Description of the task:
Reproduced exactly, the lines from the start of the material through the line containing "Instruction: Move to" should be the whole answer, with pictures excluded.

*-*-*

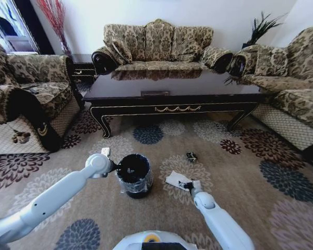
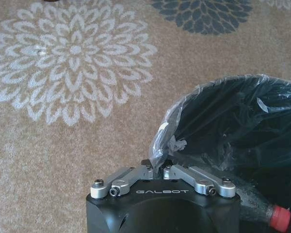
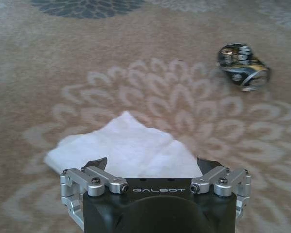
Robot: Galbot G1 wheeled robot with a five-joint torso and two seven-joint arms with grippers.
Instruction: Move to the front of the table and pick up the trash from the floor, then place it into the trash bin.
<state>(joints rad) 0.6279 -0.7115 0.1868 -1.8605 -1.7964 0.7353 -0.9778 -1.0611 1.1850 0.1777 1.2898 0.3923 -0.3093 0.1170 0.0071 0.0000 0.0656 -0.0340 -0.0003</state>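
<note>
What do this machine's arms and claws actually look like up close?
The two arms are smooth white tubes with rounded joints. The left gripper and right gripper each have a black block body printed GALBOT in white, silver metal linkage bars fixed with small dark screws, and black fingertips.

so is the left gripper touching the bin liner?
Touching. Left wrist view: the left gripper, fingers shut, pinches the plastic liner at the rim of the trash bin.

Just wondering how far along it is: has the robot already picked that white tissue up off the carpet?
No, the white tissue lies flat on the floor, with the right gripper open just above it.
</note>
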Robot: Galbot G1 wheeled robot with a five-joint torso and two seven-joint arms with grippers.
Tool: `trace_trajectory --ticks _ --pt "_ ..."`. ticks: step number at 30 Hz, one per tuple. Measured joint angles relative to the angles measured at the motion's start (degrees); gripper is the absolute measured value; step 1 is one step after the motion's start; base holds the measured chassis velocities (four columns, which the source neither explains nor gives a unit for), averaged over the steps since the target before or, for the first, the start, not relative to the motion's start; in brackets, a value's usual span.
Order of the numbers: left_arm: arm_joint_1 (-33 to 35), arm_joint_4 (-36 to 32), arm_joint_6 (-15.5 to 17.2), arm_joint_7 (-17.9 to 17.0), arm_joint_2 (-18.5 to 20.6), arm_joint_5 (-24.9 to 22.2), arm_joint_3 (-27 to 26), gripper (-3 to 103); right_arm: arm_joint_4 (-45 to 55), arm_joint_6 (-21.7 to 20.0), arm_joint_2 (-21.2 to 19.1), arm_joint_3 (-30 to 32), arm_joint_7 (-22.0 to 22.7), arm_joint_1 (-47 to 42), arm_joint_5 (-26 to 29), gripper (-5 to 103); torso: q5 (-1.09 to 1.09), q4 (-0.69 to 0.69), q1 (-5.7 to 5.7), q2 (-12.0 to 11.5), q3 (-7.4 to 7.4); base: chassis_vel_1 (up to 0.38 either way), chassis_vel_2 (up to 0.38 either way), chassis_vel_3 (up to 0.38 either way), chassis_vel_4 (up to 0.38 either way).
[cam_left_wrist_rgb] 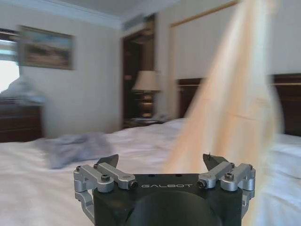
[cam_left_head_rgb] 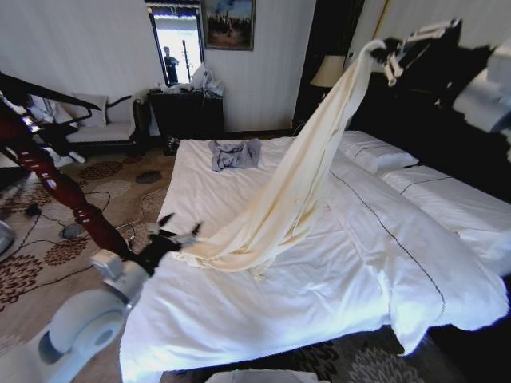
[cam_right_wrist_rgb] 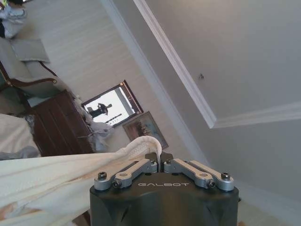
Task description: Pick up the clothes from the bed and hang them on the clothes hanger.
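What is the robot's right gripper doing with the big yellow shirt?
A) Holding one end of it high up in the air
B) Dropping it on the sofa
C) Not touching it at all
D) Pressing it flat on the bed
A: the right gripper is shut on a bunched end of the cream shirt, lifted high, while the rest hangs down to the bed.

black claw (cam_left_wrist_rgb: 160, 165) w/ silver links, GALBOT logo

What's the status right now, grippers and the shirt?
Right gripper raised, shut on cream shirt. Left gripper open, low by shirt's hem over bed. Grey garment apart, nothing blocking.
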Motion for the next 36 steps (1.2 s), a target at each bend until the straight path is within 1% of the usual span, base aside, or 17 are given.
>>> trace_trajectory --ticks 2,3,5,6,7,8,10,11,13,15,16,17,21,26,28,31,36 --pt "-1.4 -0.1 0.1 0.1 0.6 -1.0 1.3 100 -0.5 -0.3 -1.0 1.7 0.5 -1.5 0.4 1 0.01 0.00 0.00 0.0 0.00 0.000 0.000 0.000 0.000" --pt "-5.1 -0.5 0.2 0.0 2.0 -3.3 3.9 100 -1.6 -1.2 -3.7 5.9 1.8 -5.3 1.5 1 0.00 0.00 0.00 0.0 0.00 0.000 0.000 0.000 0.000" --pt "-9.4 -0.5 0.4 0.0 3.9 -5.3 6.6 100 -3.4 -2.7 -8.2 11.0 3.9 -10.4 3.8 1 -0.01 0.02 0.00 0.0 0.01 0.000 0.000 0.000 0.000" --pt "-9.4 -0.5 0.4 0.0 3.9 -5.3 6.6 100 -3.4 -2.7 -8.2 11.0 3.9 -10.4 3.8 1 -0.01 0.02 0.00 0.0 0.01 0.000 0.000 0.000 0.000" --pt "-11.2 -0.5 0.4 0.2 4.5 -5.7 7.6 100 -4.2 -3.2 -10.0 12.8 4.8 -12.1 4.9 1 -0.02 0.03 0.01 0.0 0.01 0.000 0.000 0.000 0.000" --pt "-15.0 -0.5 0.5 0.3 5.5 -6.1 10.2 100 -5.8 -4.6 -13.8 16.4 7.1 -15.7 7.1 1 -0.03 0.04 0.02 0.0 0.02 0.000 0.000 0.000 0.000" --pt "-18.6 -0.4 0.7 0.1 5.6 -7.3 12.8 100 -6.7 -5.9 -16.6 19.2 9.2 -18.6 9.1 1 -0.05 0.05 0.02 0.0 0.02 0.000 0.000 0.000 0.000" --pt "-18.6 -0.4 0.7 0.1 5.6 -7.3 12.8 100 -6.7 -5.9 -16.6 19.2 9.2 -18.6 9.1 1 -0.05 0.05 0.02 0.0 0.02 0.000 0.000 0.000 0.000" --pt "-24.8 -0.4 1.7 -0.6 5.1 -9.3 17.4 100 -8.1 -7.1 -20.3 22.6 11.5 -22.0 10.8 1 -0.01 0.03 0.02 0.0 0.02 0.000 0.000 0.000 0.000" --pt "-27.5 -0.3 2.1 -0.8 4.6 -9.4 20.2 100 -9.0 -7.3 -22.0 24.0 12.2 -23.1 11.4 1 0.00 0.01 0.02 0.0 0.02 0.000 0.000 0.000 0.000" --pt "-27.5 -0.3 2.1 -0.8 4.6 -9.4 20.2 100 -9.0 -7.3 -22.0 24.0 12.2 -23.1 11.4 1 0.00 0.01 0.02 0.0 0.02 0.000 0.000 0.000 0.000" --pt "-30.8 -0.3 2.3 -1.5 3.5 -8.3 23.8 100 -10.2 -7.6 -24.2 25.7 12.9 -24.0 12.8 1 0.00 0.00 0.02 0.0 0.02 0.000 0.000 0.000 0.000" --pt "-35.4 0.9 2.4 -2.8 1.0 -5.9 28.9 102 -11.5 -7.7 -26.9 27.1 13.2 -23.9 14.3 1 -0.03 0.01 0.02 0.0 0.01 0.000 0.000 0.000 0.000" --pt "-38.3 4.2 2.4 -3.4 -1.3 -3.5 32.0 99 -11.1 -7.7 -27.7 27.6 13.4 -23.6 15.8 1 0.01 0.01 0.01 0.0 0.00 0.000 0.000 0.000 0.000" --pt "-39.0 4.8 2.3 -3.6 -1.7 -3.3 32.6 99 -10.9 -7.8 -27.8 27.7 13.5 -23.5 16.0 1 0.01 0.01 0.01 0.0 0.00 0.000 0.000 0.000 0.000" --pt "-44.0 8.0 2.3 -5.2 -4.6 -2.6 36.5 99 -10.2 -8.1 -28.7 28.9 14.2 -23.5 17.1 1 0.00 0.02 0.01 0.0 0.01 0.000 0.000 0.000 0.000" --pt "-47.7 10.4 2.4 -6.1 -6.8 -2.6 40.2 99 -9.6 -8.2 -29.0 29.5 14.5 -23.6 17.9 1 -0.01 0.01 0.01 0.0 0.00 0.000 0.000 0.000 0.000"
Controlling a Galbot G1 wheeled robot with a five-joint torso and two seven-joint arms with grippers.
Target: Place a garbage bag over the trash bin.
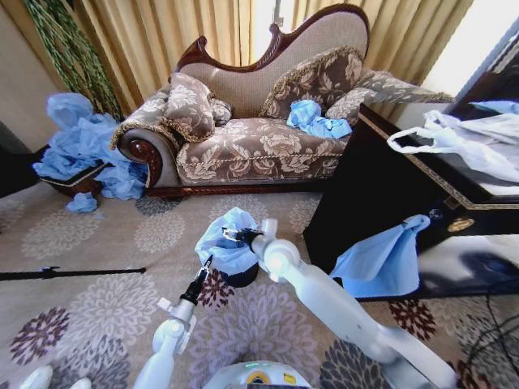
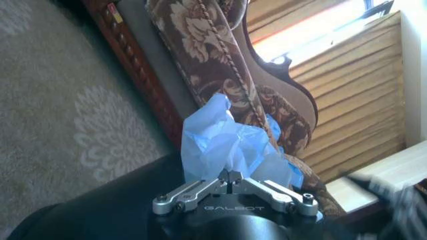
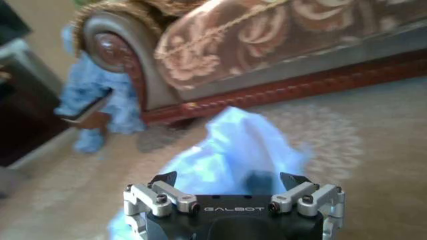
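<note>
The black trash bin (image 1: 242, 277) stands on the carpet in front of the sofa. The light blue garbage bag (image 1: 225, 241) is bunched over its top and hangs down its sides. My left gripper (image 1: 208, 264) is at the bag's lower left edge. In the left wrist view the left gripper (image 2: 230, 176) is shut, with the garbage bag's (image 2: 220, 142) film pinched at its tips above the bin's (image 2: 113, 202) black side. My right gripper (image 1: 233, 236) hovers at the top of the bag. In the right wrist view the right gripper (image 3: 229, 179) is open, with the bag (image 3: 233, 145) just beyond its spread fingers.
A floral sofa (image 1: 251, 146) stands behind the bin, with blue bags (image 1: 312, 117) on its seat. A heap of blue bags (image 1: 81, 150) lies at the sofa's left end. To the right, a dark cabinet (image 1: 381, 194) carries a white bag (image 1: 462, 138) and a hanging blue bag (image 1: 381, 259). A black rod (image 1: 73, 273) lies on the carpet to the left.
</note>
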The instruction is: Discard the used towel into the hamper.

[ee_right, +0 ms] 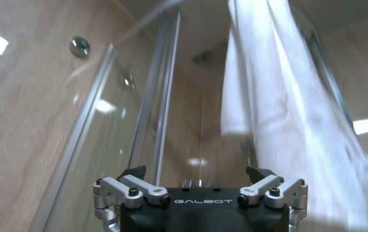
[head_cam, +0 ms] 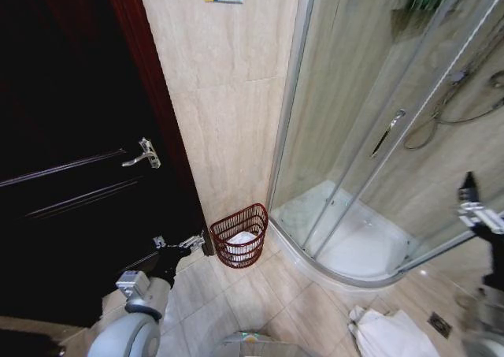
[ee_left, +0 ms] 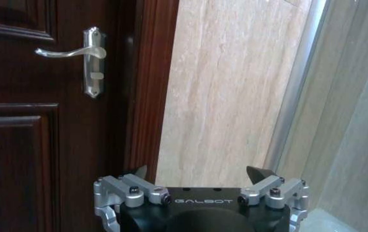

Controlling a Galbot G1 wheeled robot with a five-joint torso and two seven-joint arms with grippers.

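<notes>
Two grippers stood with fingers open and empty. Hamper (head_cam: 239, 236) sat on the floor against the far wall, just right of the left gripper (head_cam: 183, 244); right gripper (head_cam: 472, 199) was well apart, far right.

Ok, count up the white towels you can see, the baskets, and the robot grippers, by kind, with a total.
White towels: 3, in the hamper, on the floor, hanging
Hampers: 1, hamper
Grippers: 2, left gripper, right gripper
Total: 6

Dark door (head_cam: 71, 160), glass shower enclosure (head_cam: 378, 136)
</notes>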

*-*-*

Exercise answer:
Robot: Galbot G1 wheeled robot with a five-joint torso and two seven-joint arms with grippers.
Instruction: Move to the front of the table and pick up the trash from the floor, then place it into the trash bin.

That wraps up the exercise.